** Try it **
Could you write out the opening lines of the data, word for word, stopping after the line that contains "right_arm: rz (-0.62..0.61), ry"?

** Data segment **
<<<<

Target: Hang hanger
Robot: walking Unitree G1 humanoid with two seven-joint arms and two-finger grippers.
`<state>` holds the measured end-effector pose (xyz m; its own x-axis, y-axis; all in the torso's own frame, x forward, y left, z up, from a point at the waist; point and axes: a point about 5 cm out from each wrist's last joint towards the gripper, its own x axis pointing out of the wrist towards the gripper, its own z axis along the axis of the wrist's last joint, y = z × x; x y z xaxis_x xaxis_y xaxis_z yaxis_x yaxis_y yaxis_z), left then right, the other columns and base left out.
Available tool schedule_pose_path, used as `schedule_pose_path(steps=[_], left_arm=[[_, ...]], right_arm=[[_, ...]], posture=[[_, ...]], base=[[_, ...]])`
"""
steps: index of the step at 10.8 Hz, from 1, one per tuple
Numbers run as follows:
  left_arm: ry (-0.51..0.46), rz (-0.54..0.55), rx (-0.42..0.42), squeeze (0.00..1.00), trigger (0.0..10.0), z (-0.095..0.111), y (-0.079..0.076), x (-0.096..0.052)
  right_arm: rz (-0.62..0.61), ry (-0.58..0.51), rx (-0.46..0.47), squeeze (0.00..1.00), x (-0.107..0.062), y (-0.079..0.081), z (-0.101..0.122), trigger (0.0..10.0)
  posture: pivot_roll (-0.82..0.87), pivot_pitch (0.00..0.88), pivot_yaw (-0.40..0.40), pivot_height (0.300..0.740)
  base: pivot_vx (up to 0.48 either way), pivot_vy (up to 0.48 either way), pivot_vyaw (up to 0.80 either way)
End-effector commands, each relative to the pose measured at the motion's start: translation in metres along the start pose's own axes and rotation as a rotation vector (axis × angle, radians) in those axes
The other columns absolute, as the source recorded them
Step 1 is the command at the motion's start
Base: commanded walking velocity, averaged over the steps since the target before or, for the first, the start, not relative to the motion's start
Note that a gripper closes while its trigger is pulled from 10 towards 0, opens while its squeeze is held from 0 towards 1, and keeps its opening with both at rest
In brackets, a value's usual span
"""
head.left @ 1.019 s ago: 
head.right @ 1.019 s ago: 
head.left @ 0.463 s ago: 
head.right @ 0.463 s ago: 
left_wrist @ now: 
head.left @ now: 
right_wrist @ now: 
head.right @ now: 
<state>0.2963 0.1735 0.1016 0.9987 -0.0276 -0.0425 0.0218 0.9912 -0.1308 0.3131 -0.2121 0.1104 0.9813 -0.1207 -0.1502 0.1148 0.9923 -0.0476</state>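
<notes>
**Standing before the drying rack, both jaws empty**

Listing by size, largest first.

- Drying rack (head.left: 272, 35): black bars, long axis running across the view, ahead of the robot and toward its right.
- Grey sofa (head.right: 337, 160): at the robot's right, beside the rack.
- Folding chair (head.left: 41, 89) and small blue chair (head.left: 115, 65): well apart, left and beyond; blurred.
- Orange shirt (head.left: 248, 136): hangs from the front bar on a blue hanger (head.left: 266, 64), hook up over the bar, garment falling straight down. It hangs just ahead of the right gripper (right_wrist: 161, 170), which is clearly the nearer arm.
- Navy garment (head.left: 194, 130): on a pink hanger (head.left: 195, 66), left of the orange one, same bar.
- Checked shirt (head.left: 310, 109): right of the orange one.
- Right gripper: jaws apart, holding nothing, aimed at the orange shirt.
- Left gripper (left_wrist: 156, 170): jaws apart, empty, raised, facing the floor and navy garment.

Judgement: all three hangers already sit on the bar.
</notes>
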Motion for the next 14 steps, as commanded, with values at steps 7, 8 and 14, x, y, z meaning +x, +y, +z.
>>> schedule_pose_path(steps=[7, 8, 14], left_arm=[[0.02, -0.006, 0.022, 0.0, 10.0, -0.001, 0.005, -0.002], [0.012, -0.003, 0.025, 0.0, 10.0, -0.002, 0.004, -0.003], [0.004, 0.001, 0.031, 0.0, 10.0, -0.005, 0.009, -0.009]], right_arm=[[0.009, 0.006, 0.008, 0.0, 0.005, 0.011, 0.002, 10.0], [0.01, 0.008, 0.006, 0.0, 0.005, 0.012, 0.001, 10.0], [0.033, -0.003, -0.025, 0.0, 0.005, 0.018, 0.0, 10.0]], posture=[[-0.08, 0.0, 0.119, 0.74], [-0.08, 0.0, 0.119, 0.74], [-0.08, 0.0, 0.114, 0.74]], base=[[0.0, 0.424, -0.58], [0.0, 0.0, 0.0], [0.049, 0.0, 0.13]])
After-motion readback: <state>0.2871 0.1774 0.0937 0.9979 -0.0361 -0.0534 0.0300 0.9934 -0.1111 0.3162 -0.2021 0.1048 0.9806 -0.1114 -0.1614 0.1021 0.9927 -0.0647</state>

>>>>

** Result below **
Target: Hang hanger
Robot: walking Unitree G1 humanoid with two seven-joint arms and two-finger grippers.
`<state>` holds the measured end-effector pose (xyz m; its own x-axis, y-axis; all in the torso's own frame, x forward, y left, z up, from a point at the waist; point and axes: a point about 5 cm out from each wrist's last joint towards the gripper, its own x axis pointing out of the wrist towards the gripper, its own z axis along the axis of the wrist's last joint, y = z × x; x y z xaxis_x xaxis_y xaxis_z yaxis_x yaxis_y yaxis_z), left then right, the other columns and base left out.
Available tool schedule_pose_path, used as `schedule_pose_path(steps=[_], left_arm=[[_, ...]], right_arm=[[_, ...]], posture=[[_, ...]], base=[[_, ...]])`
"""
steps: index of the step at 10.8 Hz, from 1, one per tuple
Numbers run as follows:
  left_arm: ry (-0.51..0.46), rz (-0.54..0.55), rx (-0.42..0.42), squeeze (0.00..1.00), trigger (0.0..10.0), z (-0.095..0.111), y (-0.079..0.076), x (-0.096..0.052)
  right_arm: rz (-0.62..0.61), ry (-0.58..0.51), rx (-0.46..0.47), squeeze (0.00..1.00), x (-0.107..0.062), y (-0.079..0.081), z (-0.101..0.122), trigger (0.0..10.0)

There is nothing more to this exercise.